▶ **EXERCISE PROMPT**
Here the job is to transcribe the data exactly while omitting the images.

BEGIN DATASET CONTENT

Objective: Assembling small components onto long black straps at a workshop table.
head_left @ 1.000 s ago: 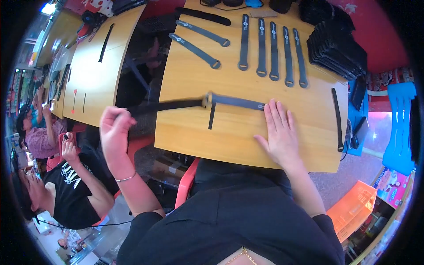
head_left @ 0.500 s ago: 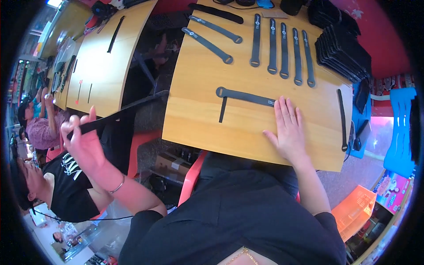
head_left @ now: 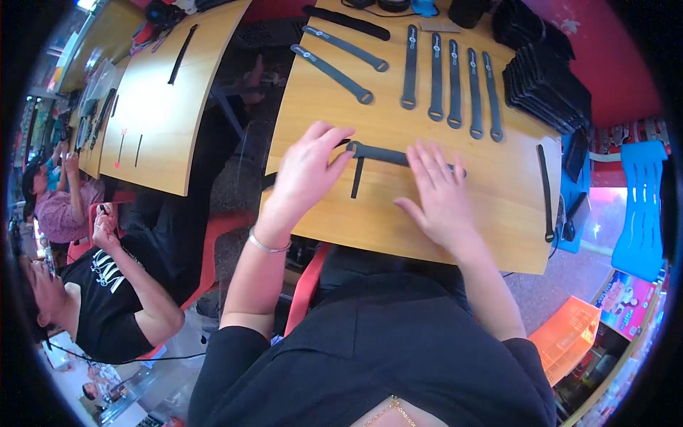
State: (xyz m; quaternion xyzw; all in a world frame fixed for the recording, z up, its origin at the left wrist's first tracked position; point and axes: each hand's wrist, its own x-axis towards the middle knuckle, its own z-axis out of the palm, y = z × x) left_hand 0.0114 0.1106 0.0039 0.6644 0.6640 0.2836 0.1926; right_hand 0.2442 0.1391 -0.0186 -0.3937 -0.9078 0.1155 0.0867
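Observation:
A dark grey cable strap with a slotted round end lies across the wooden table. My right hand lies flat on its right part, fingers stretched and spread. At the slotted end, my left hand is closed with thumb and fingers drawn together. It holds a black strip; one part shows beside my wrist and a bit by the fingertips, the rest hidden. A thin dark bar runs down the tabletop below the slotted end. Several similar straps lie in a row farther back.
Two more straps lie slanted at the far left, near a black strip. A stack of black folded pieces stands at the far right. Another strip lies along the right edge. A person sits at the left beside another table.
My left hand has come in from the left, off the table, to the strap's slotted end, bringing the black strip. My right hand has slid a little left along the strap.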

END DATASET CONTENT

▶ **PROBLEM SOLUTION**
Objective: Assembling small components onto long black straps at a workshop table.
head_left @ 1.000 s ago: 
head_left @ 0.500 s ago: 
head_left @ now: 
State: (xyz m; quaternion xyzw; all in a world frame fixed for the recording, z up, its origin at the left wrist's first tracked position; point and axes: each hand's wrist, its own x-axis towards the middle knuckle, its own z-axis out of the palm, y = z × x) left_hand 0.0114 0.1106 0.0039 0.6644 0.6640 0.2836 0.1926; right_hand 0.2442 0.1391 -0.0186 -0.3937 -0.9078 0.1155 0.0867
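Observation:
A dark grey cable strap with a slotted round end lies across the wooden table. My right hand lies flat on its right part, fingers stretched and spread. At the slotted end, my left hand is closed with thumb and fingers drawn together. It holds a black strip; one part shows beside my wrist and a bit by the fingertips, the rest hidden. A thin dark bar runs down the tabletop below the slotted end. Several similar straps lie in a row farther back.
Two more straps lie slanted at the far left, near a black strip. A stack of black folded pieces stands at the far right. Another strip lies along the right edge. A person sits at the left beside another table.
My left hand has come in from the left, off the table, to the strap's slotted end, bringing the black strip. My right hand has slid a little left along the strap.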

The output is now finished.